## What to work on
Filter the lines below, copying only those with the string "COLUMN".

## Data
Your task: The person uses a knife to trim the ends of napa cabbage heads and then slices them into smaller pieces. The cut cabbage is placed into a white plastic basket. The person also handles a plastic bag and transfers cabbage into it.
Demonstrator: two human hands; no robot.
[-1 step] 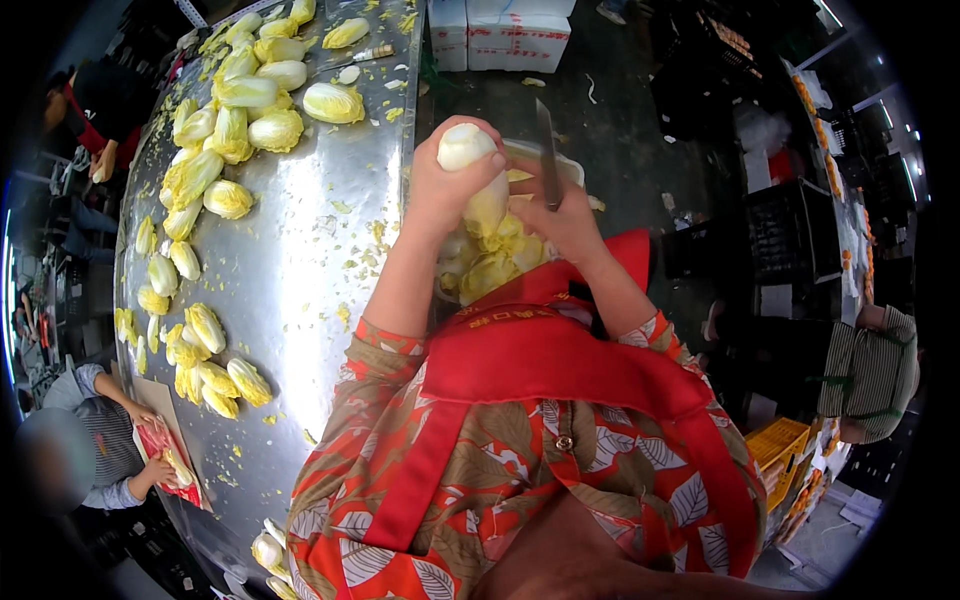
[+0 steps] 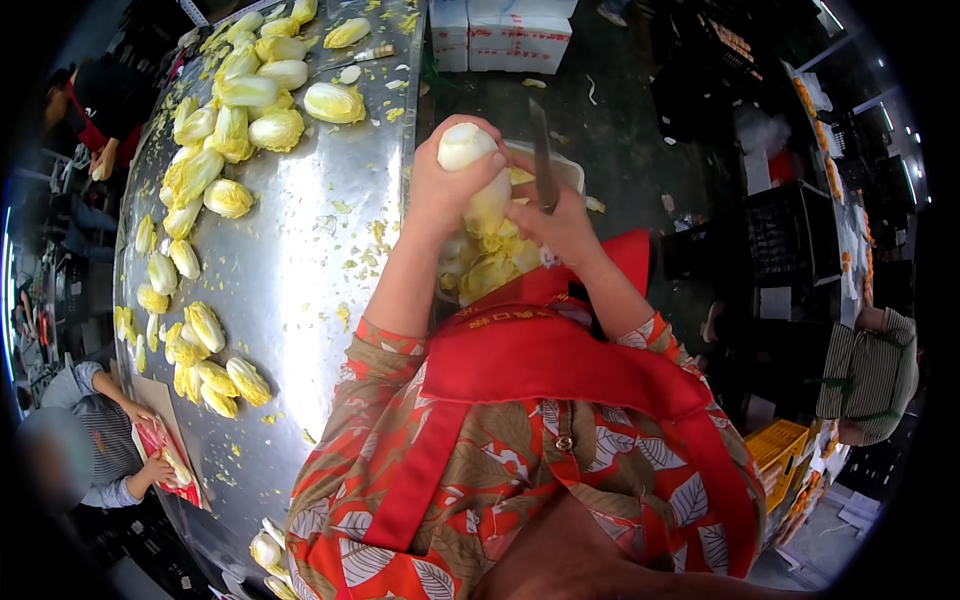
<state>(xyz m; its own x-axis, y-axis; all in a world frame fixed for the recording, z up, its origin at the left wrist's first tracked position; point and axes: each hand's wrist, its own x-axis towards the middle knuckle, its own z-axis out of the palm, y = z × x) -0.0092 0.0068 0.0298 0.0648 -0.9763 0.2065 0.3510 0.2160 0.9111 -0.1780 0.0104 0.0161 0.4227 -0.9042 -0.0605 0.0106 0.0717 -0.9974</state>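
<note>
My left hand (image 2: 450, 180) is wrapped round a napa cabbage (image 2: 487, 200), its pale cut base (image 2: 465, 146) facing up past the thumb. Close on its right, my right hand (image 2: 555, 222) grips a knife (image 2: 543, 155) with the blade pointing up and away. The right fingers are beside the cabbage; whether they touch it I cannot tell. Beneath both hands stands a pale bin (image 2: 570, 172) holding yellow cabbage leaves (image 2: 490, 275).
On my left is a metal table (image 2: 310, 270) with several napa cabbages (image 2: 230, 130) and scraps. A second knife (image 2: 360, 55) lies at its far end. A co-worker (image 2: 85, 440) handles a red package at the near left. White foam boxes (image 2: 520, 40) stand ahead; black crates (image 2: 790, 235) are right.
The knife and my right hand have shifted slightly left, toward the cabbage. My left hand stays in place with the cabbage.
</note>
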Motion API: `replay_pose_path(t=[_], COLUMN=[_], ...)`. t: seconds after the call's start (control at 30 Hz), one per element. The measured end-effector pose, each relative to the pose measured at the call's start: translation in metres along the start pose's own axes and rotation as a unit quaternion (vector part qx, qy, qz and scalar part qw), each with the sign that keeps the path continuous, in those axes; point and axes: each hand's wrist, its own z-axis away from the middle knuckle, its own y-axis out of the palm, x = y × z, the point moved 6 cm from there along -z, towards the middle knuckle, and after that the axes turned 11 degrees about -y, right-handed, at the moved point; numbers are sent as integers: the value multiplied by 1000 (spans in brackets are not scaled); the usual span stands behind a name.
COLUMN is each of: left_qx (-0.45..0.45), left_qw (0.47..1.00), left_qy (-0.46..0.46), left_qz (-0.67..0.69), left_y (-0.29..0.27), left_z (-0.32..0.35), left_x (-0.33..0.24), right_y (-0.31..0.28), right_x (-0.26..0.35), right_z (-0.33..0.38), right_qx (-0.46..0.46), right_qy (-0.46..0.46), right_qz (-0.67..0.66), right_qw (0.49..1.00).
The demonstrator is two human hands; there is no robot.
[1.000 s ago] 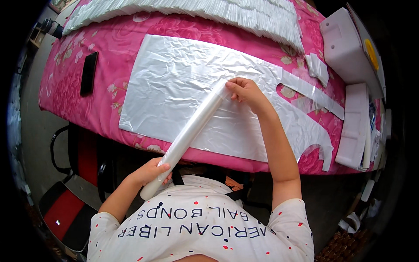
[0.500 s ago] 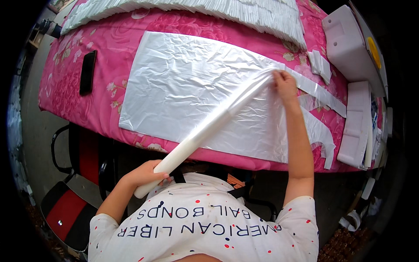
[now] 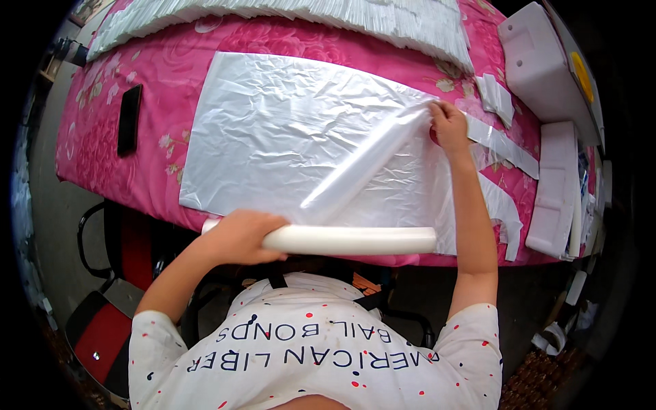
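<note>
Seen from your head camera: your left hand (image 3: pixel 239 237) wraps shut around a white plastic-film roll (image 3: pixel 348 240), lying crosswise along the pink flowered tablecloth's (image 3: pixel 157 147) near edge; your right hand (image 3: pixel 449 127) pinches its clear film end (image 3: pixel 365 167), stretched diagonally.

One white roll (image 3: pixel 355 240) at 6 o'clock; one flat plastic sheet (image 3: pixel 287 130) at centre; one black phone (image 3: pixel 128 119) at 9 o'clock; two white foam blocks, one (image 3: pixel 536 65) at 2 o'clock, one (image 3: pixel 555 191) at 3 o'clock; two hands, left hand (image 3: pixel 239 236), right hand (image 3: pixel 449 126); one long stack of white folded pieces (image 3: pixel 287 12) at 12 o'clock.
</note>
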Motion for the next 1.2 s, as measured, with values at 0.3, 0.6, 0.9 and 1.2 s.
replay_pose_path(t=[0.3, 0.6, 0.9, 1.2], left_qx=[-315, -166, -202, -208], left_qw=[875, 905, 920, 925], left_qy=[318, 259, 217, 157], left_qz=[-183, -294, -257, -277], left_y=[-4, 52, 77, 98], left_z=[-54, -46, -42, -37], left_x=[-43, -22, -32, -38], right_y=[70, 73, 74, 74], right_x=[36, 33, 97, 104], right_z=[-13, -20, 69, 147], right_qx=[90, 129, 155, 150], right_qy=[-52, -4, -91, -274], right_qz=[-44, -32, 93, 307], right_qw=[994, 991, 979, 899])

## Output for this task
Motion API: `replay_pose_path(t=[_], COLUMN=[_], ...)`. t: seconds after the call's start (control at 30 Hz), one per element. The measured end-effector pose, each relative to the pose measured at the call's start: translation in metres along the start pose's own axes and rotation as a unit quaternion (vector part qx, qy, qz and scalar part qw), each with the sign that keeps the path continuous, in those axes; point and axes: each hand's wrist, its own z-axis away from the middle knuckle, its own y-axis out of the palm, x = y × z, the point moved 6 cm from there along -z, towards the middle knuckle, and after that the axes turned 11 degrees about -y, right-handed, at the moved point; numbers are sent as integers: the value multiplied by 1000 (spans in brackets are not scaled); the usual span stands behind a name.
COLUMN is each of: left_qx (-0.45..0.45), left_qw (0.47..1.00), left_qy (-0.46..0.46), left_qz (-0.67..0.69), left_y (-0.29..0.27), left_z (-0.32..0.35), left_x (-0.33..0.24), right_y (-0.31..0.28), right_x (-0.26..0.35), right_z (-0.33..0.38), right_qx (-0.46..0.46), right_qy (-0.46..0.46), right_qz (-0.67..0.66), right_qw (0.49..1.00).

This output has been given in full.